Again, therefore, it is vital for the GP’s and community providers to do all we can to meet this additional demand, though our practices and PCNs, and perhaps more widely through better access to services such as urgent treatment centres. We must focus on being able to manage the extra demand, but also look to prevent illness from occurring, and where possible, avoid unnecessary demand on hospital services.
Noting the increased focus on preventing ill health, it would be opportune to consider the preventative measures we have implemented in our PCN. Covid and influenza vaccination programmes continue, and last year did see a degree more stability in those programmes than the previous year, with consistency in the delivery timeline. Our PCN also undertook a programme for the second year to improve uptake of influenza vaccine in preschool children. Having done a pilot last winter, whereby 26 children were vaccinated in the nursery setting, this year, we repeated the pilot, and expanded that to reach 105 children across 10 local nurseries.
Of course, we know from experience that these preventative measures only go so far, and there is a degree of inevitability that we will see more illness, and greater demand on our service.
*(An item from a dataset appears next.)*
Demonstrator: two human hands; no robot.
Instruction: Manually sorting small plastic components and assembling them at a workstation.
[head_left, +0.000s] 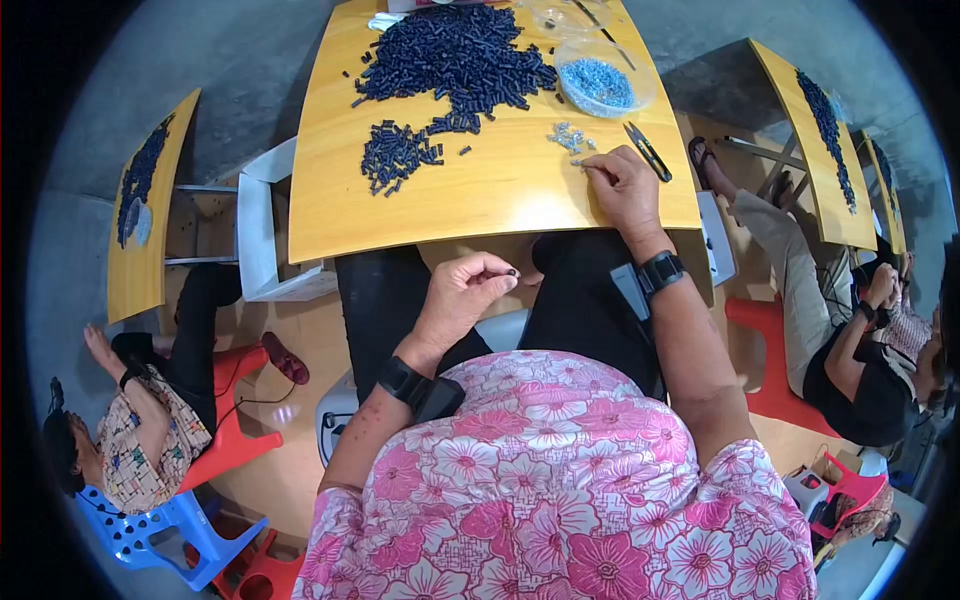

Once again this winter, the decision making for our area was left until the eleventh hour. First notification of the Winter Pressures plans were shared in the second week of October, with further supporting information shared in the third week, with expectation to start in November. Despite the very short lead time, we have once again shown our ability as GP Providers to be responsive providers and adapt to the requirements of this additional capacity.
That said, the capacity that has been added in our area does appear to be one of the most efficient models we have seen to date which is a significant positive.
In our PCN, we have offered various formats of delivery at scale. We are fortunate to have a centralised facility from which we can deliver a limited number of PCN level services, and in previous years, winter pressure capacity was added by delivery out of this central hub, to the whole PCN population.
Last year, we were mandated not to provide from this centralised location, due to the proximity of an Urgent Treatment Centre, so we delivered a town wide model, with clinics running from a number of practices in the PCN area, with both patients and staff being able to work from, or be seen in any practice in the PCN area, regardless of registration. With this came additional challenges. Obvious ones included logistical issues of booking, and the inevitable small number where patients arrived at the wrong location, and staff having to integrate quickly into buildings they may not be familiar with, and ensuring IT interoperability for staff working cross site.
This year, we are delivering with perhaps the best model, that being additional appointment delivered out of each practice within the PCN. The coordination is ‘at scale’ by the PCN, but delivery is done on a pro-rata number of appointments based on practice list size.
Time will tell how effective the preventative measures have been, and how well our additional capacity deals with any spike in activity. What I think I can confidently say though is that when we are looking back in Spring, we will be saying it was vital to have the additional capacity.
Perhaps this year, as a system, we could give certainty in advance for this annual exercise.